++++ DATA BELOW

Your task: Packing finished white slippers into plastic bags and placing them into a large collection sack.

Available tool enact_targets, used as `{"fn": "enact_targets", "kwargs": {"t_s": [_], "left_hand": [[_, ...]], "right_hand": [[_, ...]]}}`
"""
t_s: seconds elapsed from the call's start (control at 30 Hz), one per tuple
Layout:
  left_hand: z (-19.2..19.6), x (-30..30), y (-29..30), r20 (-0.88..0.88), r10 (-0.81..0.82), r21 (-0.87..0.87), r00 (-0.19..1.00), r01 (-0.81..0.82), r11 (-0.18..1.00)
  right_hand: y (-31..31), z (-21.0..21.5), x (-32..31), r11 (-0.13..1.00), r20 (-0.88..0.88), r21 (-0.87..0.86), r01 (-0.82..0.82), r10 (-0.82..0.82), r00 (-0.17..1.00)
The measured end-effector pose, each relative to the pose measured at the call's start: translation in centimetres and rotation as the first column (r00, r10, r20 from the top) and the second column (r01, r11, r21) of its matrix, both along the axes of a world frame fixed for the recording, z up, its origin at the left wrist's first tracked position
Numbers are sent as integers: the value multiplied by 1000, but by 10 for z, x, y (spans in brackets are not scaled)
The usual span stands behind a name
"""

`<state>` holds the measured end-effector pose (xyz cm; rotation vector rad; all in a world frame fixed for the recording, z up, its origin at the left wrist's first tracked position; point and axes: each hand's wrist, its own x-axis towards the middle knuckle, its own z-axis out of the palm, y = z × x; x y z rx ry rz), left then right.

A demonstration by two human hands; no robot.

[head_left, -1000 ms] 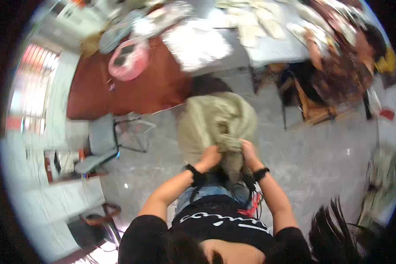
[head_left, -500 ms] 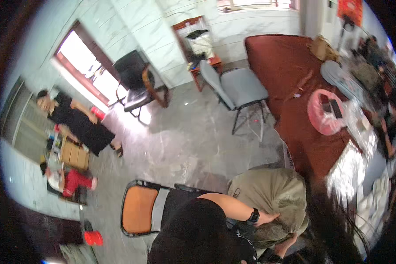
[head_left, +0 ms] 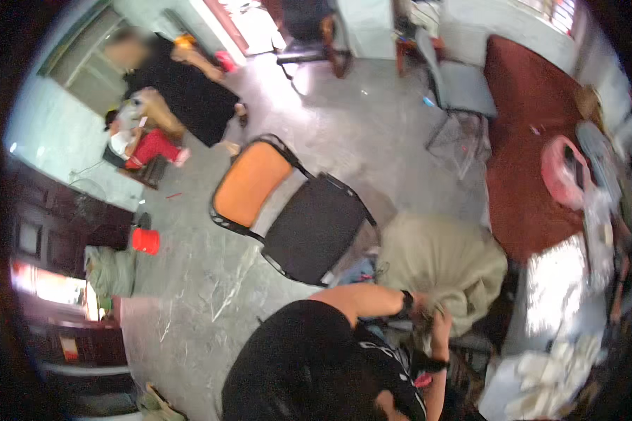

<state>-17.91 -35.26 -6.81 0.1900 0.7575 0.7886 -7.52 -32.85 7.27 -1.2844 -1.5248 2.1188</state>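
A bulging olive-beige cloth sack [head_left: 439, 256] stands in front of me, right of the middle. Its fabric is bunched into folds on the side nearest me. There my left hand [head_left: 420, 306], with a black band on its wrist, closes on the gathered cloth; its fingers are partly hidden and blurred. Close beside it, my right hand [head_left: 440, 325] also grips the folds, with its forearm rising from the lower edge. What the sack holds is hidden.
Left of the sack stands a chair [head_left: 309, 228] with a black seat and orange back. A brown-covered table [head_left: 519, 140] bears a pink bag-lined basin [head_left: 563, 172]. White cloth pieces [head_left: 555, 379] lie at the lower right. A person in black [head_left: 182, 91] stands near a seated person [head_left: 151, 144].
My view has turned, so the room sits differently in it. My right hand has come up beside the left, and both now hold the bunched cloth. The person in black appears nearer the seated one.
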Motion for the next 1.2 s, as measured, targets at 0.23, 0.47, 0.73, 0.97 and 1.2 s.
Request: {"fn": "enact_targets", "kwargs": {"t_s": [0.23, 0.47, 0.73, 0.97, 1.2], "left_hand": [[113, -41, -73, 70, 386, -235, 920, -361, 903], [-7, -25, -133, -402, 283, -4, 871, -311, 950], [63, -13, -189, -856, 119, 357, 504, 409, 840], [131, -114, -300, -896, 226, 416, 381, 549, 725], [135, -207, -414, -968, 139, 168, 208, 128, 978]], "right_hand": [[-7, 18, 45, 819, -289, -574, -5, -197, 937], [-71, -27, 39, 528, 327, -796, 295, -35, 944], [-134, -100, -6, 869, -57, -485, 93, -137, 989], [-179, -81, -21, 657, 17, -610, 443, -548, 837], [-132, -185, 34, 979, 124, 33, -200, 195, 973]]}}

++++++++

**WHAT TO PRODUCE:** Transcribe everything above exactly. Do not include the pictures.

**TASK RESULT:**
Your task: Packing finished white slippers into plastic bags and placing them into a large collection sack.

Available tool enact_targets, used as `{"fn": "enact_targets", "kwargs": {"t_s": [_], "left_hand": [[_, ...]], "right_hand": [[_, ...]]}}`
"""
t_s: seconds elapsed from the call's start (control at 30 Hz), one per tuple
Layout:
  left_hand: z (-19.2..19.6), x (-30..30), y (-29..30), r20 (-0.88..0.88), r10 (-0.81..0.82), r21 (-0.87..0.87), r00 (-0.19..1.00), r01 (-0.81..0.82), r11 (-0.18..1.00)
  right_hand: y (-31..31), z (-21.0..21.5), x (-32..31), r11 (-0.13..1.00), r20 (-0.88..0.88), r21 (-0.87..0.86), r01 (-0.82..0.82), r10 (-0.82..0.82), r00 (-0.17..1.00)
The measured end-effector pose, each relative to the pose measured at the call's start: translation in centimetres and rotation as the first column (r00, r10, r20 from the top) and the second column (r01, r11, r21) of its matrix, both along the axes of a world frame fixed for the recording, z up, its origin at the left wrist's first tracked position
Numbers are sent as integers: the value multiplied by 1000, but by 10 for z, x, y (spans in brackets are not scaled)
The usual span stands behind a name
"""

`<state>` holds the measured end-effector pose (xyz cm; rotation vector rad; all in a world frame fixed for the recording, z up, its origin at the left wrist's first tracked position; point and axes: each hand's wrist, its own x-axis towards the middle knuckle, its own z-axis out of the palm, y = z × x; x y z rx ry rz), left then right.

A demonstration by two human hands; no robot.

[head_left, -1000 ms] 
[head_left, -500 ms] 
[head_left, +0 ms] 

<state>-17.91 -35.26 -6.81 0.1900 0.7575 0.7886 -7.52 -32.85 7.27 -1.2844 -1.5248 2.1188</state>
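A bulging olive-beige cloth sack [head_left: 439, 256] stands in front of me, right of the middle. Its fabric is bunched into folds on the side nearest me. There my left hand [head_left: 420, 306], with a black band on its wrist, closes on the gathered cloth; its fingers are partly hidden and blurred. Close beside it, my right hand [head_left: 440, 325] also grips the folds, with its forearm rising from the lower edge. What the sack holds is hidden.
Left of the sack stands a chair [head_left: 309, 228] with a black seat and orange back. A brown-covered table [head_left: 519, 140] bears a pink bag-lined basin [head_left: 563, 172]. White cloth pieces [head_left: 555, 379] lie at the lower right. A person in black [head_left: 182, 91] stands near a seated person [head_left: 151, 144].
My view has turned, so the room sits differently in it. My right hand has come up beside the left, and both now hold the bunched cloth. The person in black appears nearer the seated one.
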Motion for the next 1.2 s, as measured, targets at 0.23, 0.47, 0.73, 0.97 and 1.2 s.
Request: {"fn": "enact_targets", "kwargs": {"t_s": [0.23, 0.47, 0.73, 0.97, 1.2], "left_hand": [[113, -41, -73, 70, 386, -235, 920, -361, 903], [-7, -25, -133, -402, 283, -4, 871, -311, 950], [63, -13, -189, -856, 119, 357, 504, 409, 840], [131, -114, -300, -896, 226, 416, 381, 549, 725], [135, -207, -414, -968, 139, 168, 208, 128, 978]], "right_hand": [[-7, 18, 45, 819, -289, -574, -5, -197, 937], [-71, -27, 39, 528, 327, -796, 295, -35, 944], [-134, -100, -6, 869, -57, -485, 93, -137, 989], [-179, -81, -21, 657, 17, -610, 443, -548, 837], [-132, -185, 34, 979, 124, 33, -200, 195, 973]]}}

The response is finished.